Я задрал голову, стремительно трезвея. Черный двояковыпуклый диск на снежном фоне снижался в нашу сторону. Это было волшебно красиво, просто сказочно.

Бешеный бело-фиолетовый луч жиганул в сухое дно, звездами разбрызгав накалившийся щебень. Силы Космоса, — а я любуюсь, в приятном расслаблении от «Канадиэн клаб!» Привычная готовность сработала, поборов алкоголь. Нас с Питером так и раскидало в разные стороны, под прикрытие испятнанных лишайниками глыб. Луч упал ближе, и в сверкании рассыпавшихся искр мне почудился взор синеглазого адепта…

Из засады Питера часто залаял «стэн»: я лишь ухмыльнулся, вновь подивившись кельтской наивности. Через полминуты они прицелятся, как следует, и любовно испепелят нас по одному. Не суждено сбыться предсказаниям Бессмертного: другая часть общины Меру, мрачные и неукротимые фанатики, оказались сильнее…

Но что это? Движение в воздухе навстречу диску-убийце; светлый отблеск падает на гальку в русле… Отерев с лица ледяную крошку, я помимо воли, точно влекомый магнитом, поднимаюсь на ноги. Встает из своего укрытия и Питер. Страх уходит! Повторяя изгибы ущелья, от дальних отрогов плывут к нам два серебристых шара. Первый уже совсем близко. Странно легкий при всей своей массивности, без иллюминаторов, без единого шва или выступа — он кажется чуть нерезким, расплывающимся… полуреальная, полувоображаемая сфера!

И — не пытаясь больше стрелять, пятится, взмывает по касательной к обрыву черный, будто из смолы вылитый корабль Меру.
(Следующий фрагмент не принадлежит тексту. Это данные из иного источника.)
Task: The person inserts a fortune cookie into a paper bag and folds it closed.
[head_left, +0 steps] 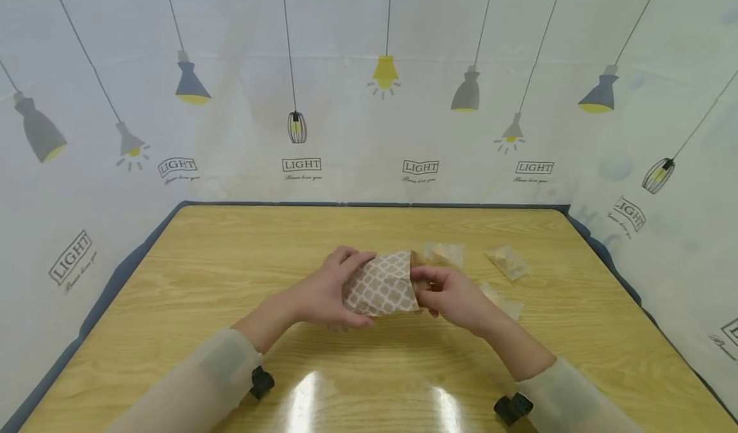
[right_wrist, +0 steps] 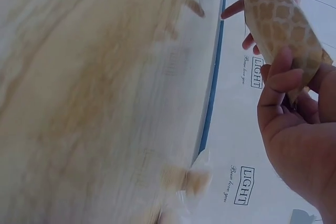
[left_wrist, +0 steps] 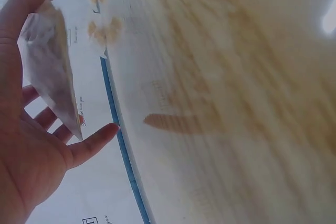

Перевалил край стены… исчез. Тишина, небесное сияние, беззвучная музыка серебристых парящих сфер.

Эпилог

Южная Америка, 1963 год

— Это за ним, — сказал Шульте, поудобнее устроив ствол «спрингфилда» в развилке папоротника. — Сейчас будет коррида.

За поворотом кофейно-мутной реки, словно курица мрачно кудахтала, перепархивая в гигантских кронах сейб и копайфер. Надо думать, и человек на катере услышал этот звук: стоя посреди палубы, задрав голову, мужчина держал руку в кармане джинсов.

— Выставился, как на параде, — трудно дыша, сказал ветхий собеседник Шульте, также лежавший на животе с винтовкой в руках. Снежные волосы до плеч, пышная борода и красные щеки, покрытые кровяной сеткой, делали старца похожим на Санта Клауса. — Стреляй, кто хочешь…

— Можно подумать, сеньор да Граса Круз, — Шульте насмешливо подчеркнул обращение и имя — что вы сейчас в блиндаже под тремя накатами! Сейчас нас накроют с воздуха, и хранителя величайших тайн века не станет… За каким чертом вы потащились сюда? Мало, что ли, этих жеребцов?..

Он энергично кивнул подбородком в сторону молодых колонистов. Голые до пояса, в армейских галифе и десантных ботинках, загорелые блондины сидели за папоротниками наверху берегового склона. В их ручищах казались чуть ли не игрушечными добрые старые немецкие карабины 98 «курц», с укороченным стволом.